Alpha

« Alpha » : sous le marbre, une vibrante métaphore des années sida

Entre thriller psychédélique et drame familial, le troisième long-métrage de Julia Ducournau s’éloigne de l’horreur trash de Titane pour un récit davantage poétique. Avec Alpha sorti le 20 août, la réalisatrice française nous plonge au cœur d’une psychose provoquée par un virus qui transforme les malades en statues de marbre. Un vibrant hommage aux victimes du sida qui se perd toutefois dans un scénario bien trop brouillon.

La Palme d’or semble déjà loin. Quatre ans après la consécration de Titane au festival de Cannes, tout portait à croire qu’Alpha connaîtrait le même triomphe. Le magazine Première le prophétisait même en titrant “Alpha enflamme Cannes” sur sa couverture. Il n’en fut rien. Le jury l’a ignoré et le public, boudé. Pourtant, le nouveau film de Julia Ducournau semblait avoir tous les atouts pour marquer les esprits : une intrigue haletante sur fond d’épidémie mystérieuse, une fresque familiale sur la difficulté de faire son deuil, des images surréalistes et des corps brutalisés. Mais la mayonnaise n’est pas montée.

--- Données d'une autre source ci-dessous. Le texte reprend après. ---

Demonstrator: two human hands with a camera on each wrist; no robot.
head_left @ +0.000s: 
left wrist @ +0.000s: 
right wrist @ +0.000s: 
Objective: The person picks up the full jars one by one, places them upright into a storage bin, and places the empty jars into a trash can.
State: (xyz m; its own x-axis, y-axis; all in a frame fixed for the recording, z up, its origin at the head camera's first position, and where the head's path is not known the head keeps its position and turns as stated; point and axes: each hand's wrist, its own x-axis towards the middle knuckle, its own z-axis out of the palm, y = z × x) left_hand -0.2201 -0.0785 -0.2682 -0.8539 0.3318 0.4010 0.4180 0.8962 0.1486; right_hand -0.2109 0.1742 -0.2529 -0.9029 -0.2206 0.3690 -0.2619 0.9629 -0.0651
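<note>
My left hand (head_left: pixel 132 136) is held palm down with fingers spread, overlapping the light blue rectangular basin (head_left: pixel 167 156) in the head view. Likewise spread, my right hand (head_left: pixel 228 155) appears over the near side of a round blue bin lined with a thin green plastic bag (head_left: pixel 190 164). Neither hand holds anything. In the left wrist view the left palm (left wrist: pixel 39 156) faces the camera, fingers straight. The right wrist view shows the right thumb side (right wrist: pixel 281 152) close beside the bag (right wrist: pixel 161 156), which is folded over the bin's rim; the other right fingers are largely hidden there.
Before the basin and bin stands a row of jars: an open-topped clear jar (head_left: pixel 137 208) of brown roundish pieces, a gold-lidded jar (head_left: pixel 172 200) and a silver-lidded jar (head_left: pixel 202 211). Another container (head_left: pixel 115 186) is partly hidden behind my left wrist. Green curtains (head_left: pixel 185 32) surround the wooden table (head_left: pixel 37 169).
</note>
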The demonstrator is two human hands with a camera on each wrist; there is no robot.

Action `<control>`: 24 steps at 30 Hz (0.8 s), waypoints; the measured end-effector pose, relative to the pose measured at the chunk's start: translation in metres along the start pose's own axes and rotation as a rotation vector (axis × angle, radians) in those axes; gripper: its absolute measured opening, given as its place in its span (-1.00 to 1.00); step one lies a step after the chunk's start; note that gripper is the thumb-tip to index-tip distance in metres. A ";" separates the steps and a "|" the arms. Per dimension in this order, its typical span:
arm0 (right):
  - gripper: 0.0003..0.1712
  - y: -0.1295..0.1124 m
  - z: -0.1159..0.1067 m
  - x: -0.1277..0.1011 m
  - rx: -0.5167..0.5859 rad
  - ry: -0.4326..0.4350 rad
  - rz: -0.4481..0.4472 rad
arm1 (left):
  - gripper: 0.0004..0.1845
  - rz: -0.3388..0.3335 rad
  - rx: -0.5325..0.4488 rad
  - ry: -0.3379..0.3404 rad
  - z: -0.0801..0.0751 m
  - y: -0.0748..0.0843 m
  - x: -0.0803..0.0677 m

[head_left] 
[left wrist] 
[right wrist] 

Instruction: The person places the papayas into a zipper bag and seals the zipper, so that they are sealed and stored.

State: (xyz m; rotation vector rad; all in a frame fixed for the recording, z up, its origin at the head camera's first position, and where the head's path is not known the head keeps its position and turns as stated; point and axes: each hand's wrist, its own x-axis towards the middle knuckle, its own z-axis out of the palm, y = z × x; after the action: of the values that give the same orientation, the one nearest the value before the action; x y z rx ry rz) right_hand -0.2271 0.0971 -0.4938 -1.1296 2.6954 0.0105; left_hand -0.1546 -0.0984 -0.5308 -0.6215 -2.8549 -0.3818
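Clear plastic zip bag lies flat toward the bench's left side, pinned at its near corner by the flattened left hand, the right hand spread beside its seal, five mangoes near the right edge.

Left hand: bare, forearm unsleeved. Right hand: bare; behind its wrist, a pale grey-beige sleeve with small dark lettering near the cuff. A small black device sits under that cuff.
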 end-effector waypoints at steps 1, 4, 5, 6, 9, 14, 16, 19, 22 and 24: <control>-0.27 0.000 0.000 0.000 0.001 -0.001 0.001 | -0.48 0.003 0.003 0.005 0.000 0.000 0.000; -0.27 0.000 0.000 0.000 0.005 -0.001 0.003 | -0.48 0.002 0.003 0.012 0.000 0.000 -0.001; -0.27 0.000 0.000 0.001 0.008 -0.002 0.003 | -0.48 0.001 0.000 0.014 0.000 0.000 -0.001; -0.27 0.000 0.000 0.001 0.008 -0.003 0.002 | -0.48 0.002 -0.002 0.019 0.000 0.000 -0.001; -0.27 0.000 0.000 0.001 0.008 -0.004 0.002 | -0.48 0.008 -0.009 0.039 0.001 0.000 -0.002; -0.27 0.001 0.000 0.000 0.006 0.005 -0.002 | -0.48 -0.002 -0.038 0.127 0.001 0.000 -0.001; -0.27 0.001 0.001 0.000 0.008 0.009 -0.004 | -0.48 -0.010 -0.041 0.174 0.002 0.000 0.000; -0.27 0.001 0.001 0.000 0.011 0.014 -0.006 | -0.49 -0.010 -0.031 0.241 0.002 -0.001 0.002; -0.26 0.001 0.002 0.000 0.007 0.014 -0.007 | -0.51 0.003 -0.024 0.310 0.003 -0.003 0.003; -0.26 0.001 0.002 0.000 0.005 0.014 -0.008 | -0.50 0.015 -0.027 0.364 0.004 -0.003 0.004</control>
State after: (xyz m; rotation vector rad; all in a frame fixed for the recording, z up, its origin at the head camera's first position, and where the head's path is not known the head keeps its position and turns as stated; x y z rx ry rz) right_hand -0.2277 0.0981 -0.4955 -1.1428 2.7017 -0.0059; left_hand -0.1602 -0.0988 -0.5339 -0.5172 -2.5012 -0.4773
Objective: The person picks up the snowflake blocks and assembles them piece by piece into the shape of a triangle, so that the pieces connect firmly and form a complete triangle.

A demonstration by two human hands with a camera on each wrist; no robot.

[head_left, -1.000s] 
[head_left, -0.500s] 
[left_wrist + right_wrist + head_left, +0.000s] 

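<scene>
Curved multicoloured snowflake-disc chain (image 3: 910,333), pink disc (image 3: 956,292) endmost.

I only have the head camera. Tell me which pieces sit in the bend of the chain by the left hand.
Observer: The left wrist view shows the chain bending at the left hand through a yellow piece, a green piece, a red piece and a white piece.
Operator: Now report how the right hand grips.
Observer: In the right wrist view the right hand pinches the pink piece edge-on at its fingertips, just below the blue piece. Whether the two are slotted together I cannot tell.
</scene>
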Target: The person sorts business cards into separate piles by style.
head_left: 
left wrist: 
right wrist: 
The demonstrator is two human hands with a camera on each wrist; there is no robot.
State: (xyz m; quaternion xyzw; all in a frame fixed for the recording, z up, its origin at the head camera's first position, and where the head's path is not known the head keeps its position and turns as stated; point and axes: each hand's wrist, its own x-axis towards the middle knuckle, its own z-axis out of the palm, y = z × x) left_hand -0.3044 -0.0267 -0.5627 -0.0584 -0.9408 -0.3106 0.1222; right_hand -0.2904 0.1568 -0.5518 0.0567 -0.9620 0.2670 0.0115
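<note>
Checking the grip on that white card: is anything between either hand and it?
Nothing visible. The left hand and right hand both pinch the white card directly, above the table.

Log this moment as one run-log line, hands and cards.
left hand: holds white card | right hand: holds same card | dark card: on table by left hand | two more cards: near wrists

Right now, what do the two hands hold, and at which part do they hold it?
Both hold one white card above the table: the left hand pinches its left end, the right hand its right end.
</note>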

Durant 2h08, le film retrace le quotidien d’Alpha (Mélissa Boros), une adolescente de 13 ans qui voit sa vie être bouleversée à la suite d’une soirée arrosée. Alors qu’elle vient à peine de rentrer de cette fête de débauche, sa mère (Golshifteh Farahani) découvre un tatouage en forme de “A” à peine cicatrisé sur le bras gauche de l’adolescente. L’angoisse l’envahit aussitôt. Elle redoute que sa fille ait attrapé un dangereux virus qui transforme ses victimes en statues marbrées et qui se propage à travers la population. Mais en attendant les résultats de la prise de sang qui scellera son destin, Alpha est rejetée par ses camarades de classe, considérée comme une pestiférée. Elle se rapproche alors de son oncle (Tahar Rahim), toxicomane amaigri dont ils partagent la douleur de l’exclusion, la honte de la maladie.  

Réhabiliter une mémoire occultée

Avec sa photographie organique qui place l’humain au centre de ses plans, Alpha érige les corps en sujets martyrs. Les chairs sont minées de plaies, altérées en matière friable, transpercées par des seringues autant curatives que nocives. Mais ces corps affaiblis sont surtout magnifiés, sublimés par de très belles idées esthétiques et narratives qui transcendent la simple beauté par leur portée symbolique. En établissant un parallèle entre les malades de ce virus mortel et l’émergence du sida dans les années 1980, Julia Ducournau réhabilite une mémoire que l’on a trop cherché à étouffer. Transformés en statues de marbre, ces corps à l’agonie accèdent ici à une forme d’éternité. Ils s’élèvent au rang de divinités, d’œuvres d’art à la manière des idoles antiques. 

Malheureusement, cette impressionnante fresque s’estompe pour laisser place à d’autres thématiques qui tournent très vite en rond. Fini le sous-texte historique qui aborde de manière pertinente la peur, l’ostracisme et l’homophobie. Le scénario devient confus, notamment lorsque l’on comprend que deux temporalités s’entremêlent, à savoir celle d’Alpha à 5 ans et celle d’Alpha à 13 ans. Dès lors, l’intrigue perd de son intérêt, laissant le sida au placard pour aborder de manière trop froide et alambiquée la question d’un deuil familial insurmontable.

Et pour les fans du cinéma de Ducournau, force est de constater que la magie de sa réalisation se perd. Les images trash et inconfortables qui avaient tant impressionné dans Grave et Titane ont disparu. Le “body horror” s’efface au profit d’un regard plus mélodramatique. Les décors manquent d’austérité et paraissent même trop lumineux, à l’image de l’hôpital qui déborde de luminosité avec son vilain filtre jaune. Au final, il ne reste qu’un goût amer en bouche. Une légère déception quant aux possibilités esthétiques et narratives qui auraient pu être exploitées, mais qui sont restées en suspens.